Mr Brown this week received a doctorate fellowship to study at New York's Columbia University.
‘‘I am so excited to begin my research at a place I have dreamed about and worked towards for many years,'' he said.
The 23-year-old's fees and research costs will be paid while he completes a PhD fellowship at the university's astrophysics department.
He is believed to be the first student from New Zealand to receive the award.

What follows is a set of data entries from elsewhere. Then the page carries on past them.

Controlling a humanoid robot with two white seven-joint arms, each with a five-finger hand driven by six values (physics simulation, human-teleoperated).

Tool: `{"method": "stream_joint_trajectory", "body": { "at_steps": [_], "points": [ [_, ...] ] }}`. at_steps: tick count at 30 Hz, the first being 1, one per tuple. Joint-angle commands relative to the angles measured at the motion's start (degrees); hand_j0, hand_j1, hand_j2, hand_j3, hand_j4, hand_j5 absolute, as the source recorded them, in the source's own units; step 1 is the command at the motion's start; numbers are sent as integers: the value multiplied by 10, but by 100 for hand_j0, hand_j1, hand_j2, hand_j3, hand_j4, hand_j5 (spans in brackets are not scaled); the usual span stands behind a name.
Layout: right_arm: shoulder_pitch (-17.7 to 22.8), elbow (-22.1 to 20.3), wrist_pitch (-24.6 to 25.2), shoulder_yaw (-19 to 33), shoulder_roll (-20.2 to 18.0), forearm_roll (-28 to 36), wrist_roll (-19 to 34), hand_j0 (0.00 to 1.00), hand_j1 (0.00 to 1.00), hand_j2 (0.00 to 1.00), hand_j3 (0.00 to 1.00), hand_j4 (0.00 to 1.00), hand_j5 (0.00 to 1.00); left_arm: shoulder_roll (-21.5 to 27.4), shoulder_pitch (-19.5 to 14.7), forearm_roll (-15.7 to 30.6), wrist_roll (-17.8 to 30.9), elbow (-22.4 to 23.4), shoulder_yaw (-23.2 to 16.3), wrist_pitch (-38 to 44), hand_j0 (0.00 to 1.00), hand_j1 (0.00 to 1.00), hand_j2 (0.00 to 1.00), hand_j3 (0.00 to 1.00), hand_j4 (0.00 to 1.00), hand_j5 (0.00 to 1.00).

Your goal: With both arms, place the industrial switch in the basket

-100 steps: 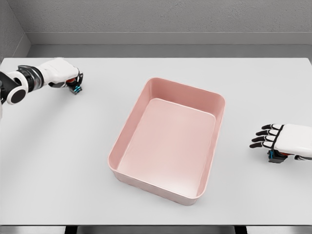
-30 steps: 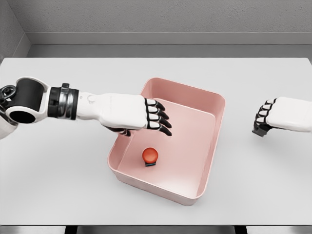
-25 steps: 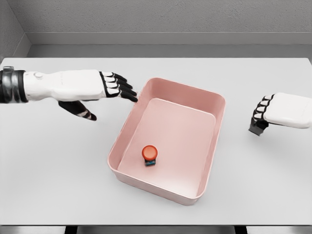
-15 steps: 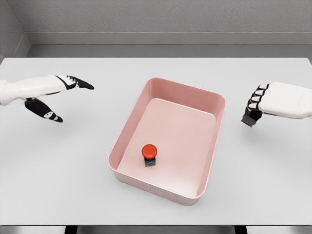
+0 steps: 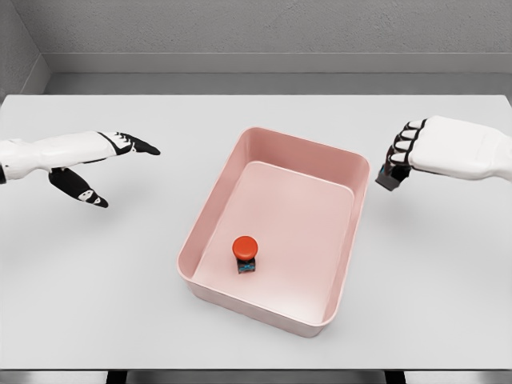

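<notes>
A red-capped industrial switch stands upright on the floor of the pink basket, near its front left corner. My left hand hovers over the table well left of the basket, fingers spread and holding nothing. My right hand hangs just right of the basket's far right corner, its fingers curled down around a dark block, a second switch that the hand mostly hides.
The grey table ends in a front edge near the bottom of the view. A grey wall runs along its far side.
The left hand let go of the red switch in the basket and drew back to the left. The right hand rose and moved left to the basket's right rim with its load.
</notes>
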State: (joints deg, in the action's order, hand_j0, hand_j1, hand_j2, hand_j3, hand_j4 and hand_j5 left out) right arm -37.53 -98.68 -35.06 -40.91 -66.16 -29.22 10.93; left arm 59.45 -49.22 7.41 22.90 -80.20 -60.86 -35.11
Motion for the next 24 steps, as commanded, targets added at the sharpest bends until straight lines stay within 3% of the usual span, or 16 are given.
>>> {"method": "stream_joint_trajectory", "body": {
  "at_steps": [1, 11, 24],
  "points": [
    [0, -4, 1, 0, 3, 7, -1, 54, 54, 54, 54, 54, 54, -2, 0, 4, 0, 0, 0, 1, 100, 100, 100, 100, 100, 100],
    [-14, -15, 1, 0, 24, 12, 0, 54, 54, 54, 54, 54, 54, -1, 4, 2, 0, 0, 0, 1, 100, 100, 100, 100, 100, 100],
    [-21, -16, 1, -1, 85, 12, 1, 54, 54, 54, 54, 54, 54, -3, 4, 1, 1, -1, -1, 1, 100, 100, 100, 100, 100, 100]
  ]
}}
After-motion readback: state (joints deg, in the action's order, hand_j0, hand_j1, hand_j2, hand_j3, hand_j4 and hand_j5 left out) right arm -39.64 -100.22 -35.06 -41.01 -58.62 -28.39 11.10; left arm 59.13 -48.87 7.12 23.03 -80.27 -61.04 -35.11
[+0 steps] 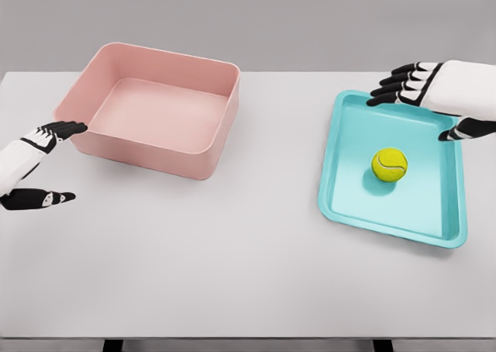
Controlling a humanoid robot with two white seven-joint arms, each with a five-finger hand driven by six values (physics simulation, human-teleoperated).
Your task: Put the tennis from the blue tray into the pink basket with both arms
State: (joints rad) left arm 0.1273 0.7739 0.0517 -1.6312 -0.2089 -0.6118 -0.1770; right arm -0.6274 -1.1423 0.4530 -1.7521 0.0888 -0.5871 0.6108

While completing his doctorate, ‘‘which could take up to seven or eight years'', he will research the detection of planets which orbit stars in remote galaxies, and the development of instrumentation to observe these objects.
He described recent research experience at the American Museum of Natural History's department of astrophysics under assistant curator Ben Oppenheimer as ‘‘very valuable''.
‘‘Unlike previous methods, the technology might be developed to tell us more about the planet's atmospheric characteristics and what's happening on the planet's surface,'' Mr Brown said.
Coronagraphs were first used to block out light to observe a solar eclipse. They were subsequently developed to block out the ‘‘halo-glare'' from stars.
The technique allowed scientists to view planets previously obscured by starlight, he said.
‘‘It's a completely new process. The analogy is it's like looking at a lighthouse across a vast ocean. The light is hard enough to see, but the research will look at finding ways to blocking it out to see moths around the lens,'' he said.
He hoped to observe planets which are about 50 times larger than Jupiter. Researchers are most interested in ‘‘close stars'', about 80 light years away.
Mr Brown, who enrolled in undergraduate astrophysics and molecular biology studies at the University of Canterbury in 2003, was one of five international students to receive a Columbia fellowship this year.